My favorite character is…..hmmmm. Oh yes! There’s a guy named Abraham Lincoln in the film. He’s portrayed as a magnificent man by Daniel-Day Lewis and we also get to see his sad side as well.

The MPAA has rated Lincoln PG-13 for a scene of war violence, some images of carnage and brief strong language. Anyone studying Lincoln, slavery, or the Civil War will not see anything worse than what they’ve studied. Kids watching the film might be bored if they’re expecting an action fest (so don’t). Everyone will be occasionally disgusted by the horrific images of war. Some kids and adults will be glued to the screen thanks to the constant debating, historical significance, and gloriously old fashioned spectacle. Anyone over 12 is probably fine. I’d rate it PG-13 for the same reasons as the MPAA as well as a little more than brief strong language.

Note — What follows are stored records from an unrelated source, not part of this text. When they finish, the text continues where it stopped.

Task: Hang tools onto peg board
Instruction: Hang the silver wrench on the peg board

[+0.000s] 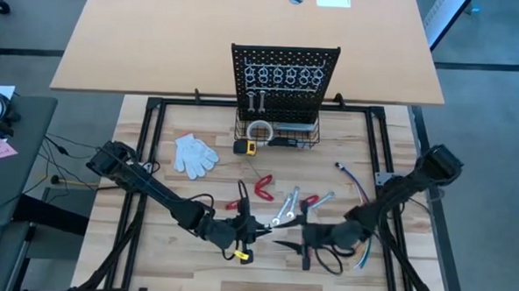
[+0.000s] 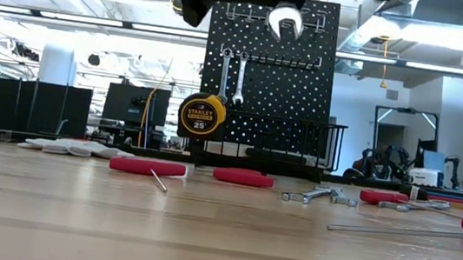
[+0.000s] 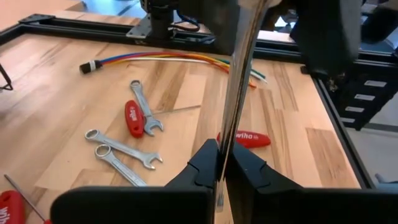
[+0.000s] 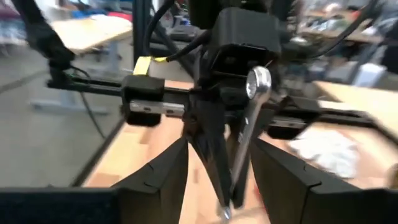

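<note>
My left gripper (image 1: 254,229) is shut on a slim silver wrench (image 3: 239,74), held up above the near middle of the table. In the low view the wrench's head (image 2: 285,21) shows in front of the peg board (image 1: 285,72). My right gripper (image 4: 227,180) faces it from the table's right, open. Its fingers stand on either side of the wrench (image 4: 249,124) without touching it. Two wrenches (image 2: 232,73) hang on the peg board. More wrenches (image 1: 283,212) and red-handled tools (image 1: 264,188) lie flat on the table. My left gripper pinches the wrench's shaft near its lower end (image 3: 222,155) between its two fingers. The fingers come nearly level from the table's left and lie across the wrench. The wrench stands almost upright, its head (image 4: 258,81) up, lifted clear of the table.
A yellow tape measure (image 2: 203,114) sits in the black wire basket (image 1: 277,136) at the board's base. A white glove (image 1: 193,154) lies at the left, and coloured wires (image 1: 350,176) at the right. A black frame (image 1: 156,101) borders the wooden worktop.
</note>
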You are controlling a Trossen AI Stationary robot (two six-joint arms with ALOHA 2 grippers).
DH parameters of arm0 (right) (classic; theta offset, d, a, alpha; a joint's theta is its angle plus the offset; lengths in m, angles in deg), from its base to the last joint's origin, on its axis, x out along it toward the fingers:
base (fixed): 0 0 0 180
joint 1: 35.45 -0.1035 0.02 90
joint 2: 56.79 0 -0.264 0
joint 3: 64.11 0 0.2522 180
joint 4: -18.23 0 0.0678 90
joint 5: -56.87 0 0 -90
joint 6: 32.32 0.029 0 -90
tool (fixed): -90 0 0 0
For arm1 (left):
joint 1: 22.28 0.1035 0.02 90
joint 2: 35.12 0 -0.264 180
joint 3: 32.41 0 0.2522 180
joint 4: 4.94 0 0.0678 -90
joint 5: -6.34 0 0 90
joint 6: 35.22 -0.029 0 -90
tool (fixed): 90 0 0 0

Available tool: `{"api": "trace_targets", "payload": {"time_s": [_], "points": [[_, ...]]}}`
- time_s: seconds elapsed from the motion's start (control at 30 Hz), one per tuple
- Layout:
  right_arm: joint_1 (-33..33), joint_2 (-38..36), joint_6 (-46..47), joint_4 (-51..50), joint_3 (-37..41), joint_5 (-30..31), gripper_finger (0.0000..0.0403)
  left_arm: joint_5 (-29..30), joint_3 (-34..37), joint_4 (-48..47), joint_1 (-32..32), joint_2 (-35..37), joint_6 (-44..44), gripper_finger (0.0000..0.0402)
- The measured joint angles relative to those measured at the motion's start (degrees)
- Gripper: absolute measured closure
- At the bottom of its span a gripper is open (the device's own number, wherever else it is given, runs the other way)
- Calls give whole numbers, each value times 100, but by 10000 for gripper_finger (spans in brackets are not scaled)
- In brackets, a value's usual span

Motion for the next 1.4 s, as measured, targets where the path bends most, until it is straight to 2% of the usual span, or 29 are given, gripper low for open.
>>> {"api": "trace_targets", "payload": {"time_s": [0.27,0.4,0.57,0.7,0.97,1.1,1.23,1.4], "points": [[464,543,330,731,-4,-76,245,-11,0,-10,-4,0,-39,391],[552,686,419,794,-4,-490,265,-22,0,-14,-4,-1,-54,391],[524,727,285,965,-9,-555,326,-15,0,5,-7,-2,-167,389],[401,652,67,1103,-5,-329,385,9,0,47,-34,-2,-356,379],[175,676,-125,2531,580,-16,388,56,2,282,-116,-10,-756,320],[178,748,-294,3474,822,-48,388,110,152,1388,-109,-272,-1313,292],[175,748,-363,3522,820,-88,388,83,240,2528,-90,-672,-1819,280],[112,748,-482,3514,820,-83,387,157,238,2954,-90,-774,-2058,285]]}}
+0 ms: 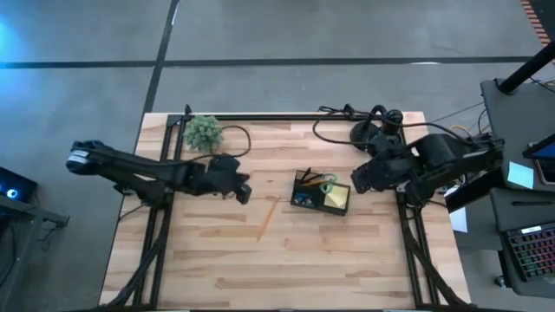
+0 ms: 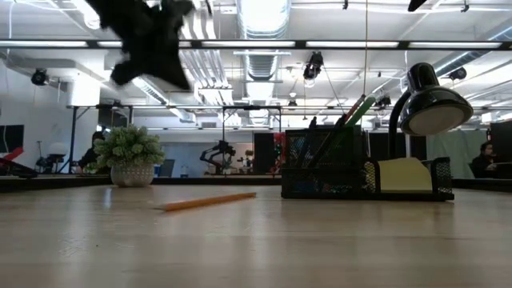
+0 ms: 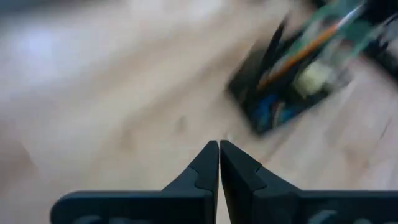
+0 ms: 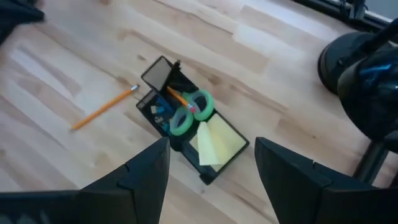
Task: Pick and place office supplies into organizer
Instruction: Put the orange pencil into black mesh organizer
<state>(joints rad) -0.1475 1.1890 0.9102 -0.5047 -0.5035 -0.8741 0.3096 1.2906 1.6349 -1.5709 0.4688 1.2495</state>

Lincoln debating (2012)Combine the witty, fascinating script by Tony Kushner, John William’s stirring score, the wonderful adaption of Doris Kearne Goodwin’s Team of Rivals, a mindblowingly magnificent cast, and the epic direction of Steven Spielberg and you’ve got an excellent historical drama. I think it’ll be Argo vs Lincoln for Best Picture and for now I can’t decide which I love more. Go see this movie if you want to know why 2012 is a great year for movies and why Spielberg is our greatest living director. See it to discover the reasons Lincoln is still remembered today. He was smart, savvy, truthful, inquiring, sophisticated, and gave everyone a chance to talk. He was our 16th President. He was Abraham Lincoln. Go see this movie. To be honest I haven’t seen a more classically cinemactic movie all year.